Методологически анализ основан на классике – работах Теды Скочпол и Хуана Линца. Как ни странно, режим Чаушеску, несмотря на всю коммунистическую риторику и членство в советском военном блоке, хорошо классифицируется как «султанический режим» - нечто похожее на Маркоса, Трухильо и иранского шаха. В годы правления Чаушеску жестокости особой не было собственно, было свободнее, чем у нас в брежневские годы и даже, в некоторых отношениях, свободнее, чем в Чехословакии и Венгрии. Зато коррупции и разврата было как в Доминиканской республике. Но меня не классификация заинтересовала, а фактура – эта книга – скорее работа по истории, чем по политологии.
Сиани-Девис пишет крайне спокойно – нигде нет выкриков «это и это – миф!», «на самом деле всё было так!» - а ведь это самый распространённый способ сделать исторический нарратив интересным. Но, подробно разбирая эпизод декабрьских событий за эпизодом, цифру за цифру, он потихоньку справляется с разными мифами – и «мифом о всесильных спецслужбах» (действия руководителей всех подразделений Секуритате в дни волнений – совершенно стандартные метания людей, не понимающих кому присягать на верность и чьи команды исполнять), и «мифом о врагах революции» (по отдельности многочисленные эпизоды, в которых одни подразделения сражались против других из-за неразберихи, давно разобраны), и «мифом об американской руке» (что якобы американцы сдали Чаушеску), и «мифом о советской руке» (что якобы Горбачёв сдал Чаушеску). И «маленькие мифы», появляющиеся чуть ли не в любой стране, во время переворотов и волнений – о снайперах-женщинах, об иностранных наёмниках (здесь «арабы» - и ни одного трупа).

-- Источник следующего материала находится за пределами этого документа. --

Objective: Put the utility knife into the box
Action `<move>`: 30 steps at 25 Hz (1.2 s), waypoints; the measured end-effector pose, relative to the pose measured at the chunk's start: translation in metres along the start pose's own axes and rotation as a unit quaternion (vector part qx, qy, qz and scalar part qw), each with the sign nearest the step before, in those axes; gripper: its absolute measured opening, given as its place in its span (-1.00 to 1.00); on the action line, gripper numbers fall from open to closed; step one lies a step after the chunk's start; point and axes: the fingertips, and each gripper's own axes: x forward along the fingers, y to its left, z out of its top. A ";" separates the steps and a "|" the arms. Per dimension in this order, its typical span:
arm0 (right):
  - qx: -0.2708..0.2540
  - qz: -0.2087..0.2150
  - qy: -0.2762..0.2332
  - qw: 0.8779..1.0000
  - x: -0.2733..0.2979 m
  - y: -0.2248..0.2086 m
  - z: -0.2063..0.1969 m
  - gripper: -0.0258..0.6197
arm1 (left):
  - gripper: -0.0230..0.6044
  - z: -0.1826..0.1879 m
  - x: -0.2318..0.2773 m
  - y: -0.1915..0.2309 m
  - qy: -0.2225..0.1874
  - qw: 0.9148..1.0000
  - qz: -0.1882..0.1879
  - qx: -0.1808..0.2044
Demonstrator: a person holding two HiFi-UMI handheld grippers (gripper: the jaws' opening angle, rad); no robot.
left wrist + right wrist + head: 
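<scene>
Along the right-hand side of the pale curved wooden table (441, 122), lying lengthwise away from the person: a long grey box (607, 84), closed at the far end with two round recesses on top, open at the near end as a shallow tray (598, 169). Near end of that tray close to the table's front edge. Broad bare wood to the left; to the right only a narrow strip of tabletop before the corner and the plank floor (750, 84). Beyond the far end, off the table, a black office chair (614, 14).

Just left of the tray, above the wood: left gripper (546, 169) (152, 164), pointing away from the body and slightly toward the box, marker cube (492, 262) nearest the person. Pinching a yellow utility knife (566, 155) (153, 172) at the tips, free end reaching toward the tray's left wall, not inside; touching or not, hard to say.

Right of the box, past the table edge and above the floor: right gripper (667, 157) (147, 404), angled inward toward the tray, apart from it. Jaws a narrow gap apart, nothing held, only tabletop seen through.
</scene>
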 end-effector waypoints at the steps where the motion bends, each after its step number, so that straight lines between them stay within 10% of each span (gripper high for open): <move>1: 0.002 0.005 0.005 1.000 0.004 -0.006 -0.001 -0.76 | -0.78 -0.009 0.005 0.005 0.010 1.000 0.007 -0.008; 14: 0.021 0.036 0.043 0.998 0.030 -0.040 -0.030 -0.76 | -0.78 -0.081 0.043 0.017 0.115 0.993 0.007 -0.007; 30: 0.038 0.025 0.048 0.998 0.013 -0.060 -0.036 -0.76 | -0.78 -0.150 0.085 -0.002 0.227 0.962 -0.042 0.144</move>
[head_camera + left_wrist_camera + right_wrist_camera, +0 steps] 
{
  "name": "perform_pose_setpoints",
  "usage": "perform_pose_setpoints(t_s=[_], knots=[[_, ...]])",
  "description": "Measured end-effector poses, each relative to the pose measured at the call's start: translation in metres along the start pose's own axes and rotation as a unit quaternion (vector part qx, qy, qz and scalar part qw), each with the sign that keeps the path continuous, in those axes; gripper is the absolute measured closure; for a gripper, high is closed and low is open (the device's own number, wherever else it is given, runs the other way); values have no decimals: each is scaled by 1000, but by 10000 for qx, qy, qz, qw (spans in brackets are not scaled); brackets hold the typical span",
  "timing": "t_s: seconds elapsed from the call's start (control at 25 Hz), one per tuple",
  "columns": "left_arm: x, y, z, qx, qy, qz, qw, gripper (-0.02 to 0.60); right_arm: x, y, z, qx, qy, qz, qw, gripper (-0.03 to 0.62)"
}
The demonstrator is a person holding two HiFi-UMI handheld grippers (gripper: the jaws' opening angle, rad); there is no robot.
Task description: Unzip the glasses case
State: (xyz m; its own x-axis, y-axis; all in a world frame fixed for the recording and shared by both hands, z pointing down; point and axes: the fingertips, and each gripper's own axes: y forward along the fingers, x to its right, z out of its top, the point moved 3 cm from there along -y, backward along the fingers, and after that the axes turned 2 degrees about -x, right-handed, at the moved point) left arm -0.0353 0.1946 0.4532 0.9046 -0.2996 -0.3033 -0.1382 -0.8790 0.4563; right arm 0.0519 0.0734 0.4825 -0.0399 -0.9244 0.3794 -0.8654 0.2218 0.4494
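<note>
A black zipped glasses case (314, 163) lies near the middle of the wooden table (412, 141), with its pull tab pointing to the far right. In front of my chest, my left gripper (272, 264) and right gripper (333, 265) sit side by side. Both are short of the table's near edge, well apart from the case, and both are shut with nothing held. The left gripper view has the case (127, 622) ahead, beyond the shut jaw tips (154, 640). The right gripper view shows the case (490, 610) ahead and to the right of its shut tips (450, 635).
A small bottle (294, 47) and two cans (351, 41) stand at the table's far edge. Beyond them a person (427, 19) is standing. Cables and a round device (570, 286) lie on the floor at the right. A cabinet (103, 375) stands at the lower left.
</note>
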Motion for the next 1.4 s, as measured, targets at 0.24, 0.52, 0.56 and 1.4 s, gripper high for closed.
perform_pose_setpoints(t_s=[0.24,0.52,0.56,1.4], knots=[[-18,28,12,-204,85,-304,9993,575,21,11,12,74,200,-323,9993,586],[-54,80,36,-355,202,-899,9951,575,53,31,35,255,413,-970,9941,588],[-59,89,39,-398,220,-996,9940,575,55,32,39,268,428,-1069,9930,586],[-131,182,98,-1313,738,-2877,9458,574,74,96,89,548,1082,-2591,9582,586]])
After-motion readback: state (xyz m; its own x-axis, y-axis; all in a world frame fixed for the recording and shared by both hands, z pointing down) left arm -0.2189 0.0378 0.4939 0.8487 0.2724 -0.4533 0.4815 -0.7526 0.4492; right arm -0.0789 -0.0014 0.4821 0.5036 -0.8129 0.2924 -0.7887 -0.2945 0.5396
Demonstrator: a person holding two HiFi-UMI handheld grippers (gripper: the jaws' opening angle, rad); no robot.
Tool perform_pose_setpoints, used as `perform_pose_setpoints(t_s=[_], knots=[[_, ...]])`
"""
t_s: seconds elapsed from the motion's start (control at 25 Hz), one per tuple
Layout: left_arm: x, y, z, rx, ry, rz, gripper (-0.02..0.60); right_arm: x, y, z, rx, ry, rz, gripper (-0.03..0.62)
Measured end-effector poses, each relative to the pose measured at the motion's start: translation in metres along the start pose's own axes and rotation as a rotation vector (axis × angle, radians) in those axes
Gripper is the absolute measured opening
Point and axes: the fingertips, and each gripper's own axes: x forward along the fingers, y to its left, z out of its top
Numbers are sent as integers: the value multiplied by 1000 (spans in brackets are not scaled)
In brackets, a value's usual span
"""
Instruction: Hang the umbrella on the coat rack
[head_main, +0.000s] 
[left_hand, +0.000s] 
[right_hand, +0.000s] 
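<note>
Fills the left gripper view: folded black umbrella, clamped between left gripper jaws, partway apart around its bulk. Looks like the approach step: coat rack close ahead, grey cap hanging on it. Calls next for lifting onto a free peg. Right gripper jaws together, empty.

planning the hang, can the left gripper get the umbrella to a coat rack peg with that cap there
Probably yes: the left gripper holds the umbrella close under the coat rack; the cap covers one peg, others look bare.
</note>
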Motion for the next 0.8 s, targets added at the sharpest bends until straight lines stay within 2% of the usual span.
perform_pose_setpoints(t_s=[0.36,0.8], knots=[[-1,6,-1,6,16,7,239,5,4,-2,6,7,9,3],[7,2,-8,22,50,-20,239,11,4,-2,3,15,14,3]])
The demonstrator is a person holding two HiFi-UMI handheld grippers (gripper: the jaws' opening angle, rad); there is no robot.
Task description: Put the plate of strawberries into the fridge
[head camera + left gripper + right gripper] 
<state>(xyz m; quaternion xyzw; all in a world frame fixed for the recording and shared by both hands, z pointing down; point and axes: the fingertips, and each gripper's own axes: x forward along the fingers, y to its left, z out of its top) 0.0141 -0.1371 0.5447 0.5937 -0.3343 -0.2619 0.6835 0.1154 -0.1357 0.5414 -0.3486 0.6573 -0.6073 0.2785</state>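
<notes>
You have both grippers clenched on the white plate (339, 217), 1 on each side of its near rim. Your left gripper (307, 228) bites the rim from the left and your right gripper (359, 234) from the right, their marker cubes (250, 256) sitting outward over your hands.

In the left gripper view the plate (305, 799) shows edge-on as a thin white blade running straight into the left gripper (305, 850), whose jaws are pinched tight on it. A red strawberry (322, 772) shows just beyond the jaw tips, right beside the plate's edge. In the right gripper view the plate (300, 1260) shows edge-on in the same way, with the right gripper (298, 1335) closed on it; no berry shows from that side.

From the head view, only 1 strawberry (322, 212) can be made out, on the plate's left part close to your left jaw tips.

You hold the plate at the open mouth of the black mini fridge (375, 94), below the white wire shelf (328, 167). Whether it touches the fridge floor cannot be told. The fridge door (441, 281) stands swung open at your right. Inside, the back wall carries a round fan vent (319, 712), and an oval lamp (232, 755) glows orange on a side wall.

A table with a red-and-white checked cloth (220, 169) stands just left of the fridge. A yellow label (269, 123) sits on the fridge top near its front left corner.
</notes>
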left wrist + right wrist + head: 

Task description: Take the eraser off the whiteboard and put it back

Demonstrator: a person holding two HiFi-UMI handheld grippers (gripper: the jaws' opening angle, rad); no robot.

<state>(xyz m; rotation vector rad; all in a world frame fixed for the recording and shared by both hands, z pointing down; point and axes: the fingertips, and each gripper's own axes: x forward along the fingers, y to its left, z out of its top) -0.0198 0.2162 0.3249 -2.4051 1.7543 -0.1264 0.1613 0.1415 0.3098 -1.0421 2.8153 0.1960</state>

Читатель ждёт заговора, а здесь просто история о том, как полная утрата обратной связи приводит к распаду режима личной власти. Обратная связь была утрачена надёжно: пререкаясь со своими палачами во время двухчасового «суда», Чаушеску называл совершенно бредовые цифры потребления среднего румына. Вся его стратегия во время волнений опиралась на то, что он считал себя очень популярным среди рабочих. Когда его выступление на последнем митинге прерывают недовольные крики, на лице отражается не гнев, а изумление.
Опровержение мифов состоит именно в подробном, по дням, по цифрам разборе эпизодов. Но от историка требуется немалая интеллектуальная храбрость, чтобы сказать, что не было там никакого особого заговора, всесильных и злодейских спецслужб и решающего постороннего вмешательства.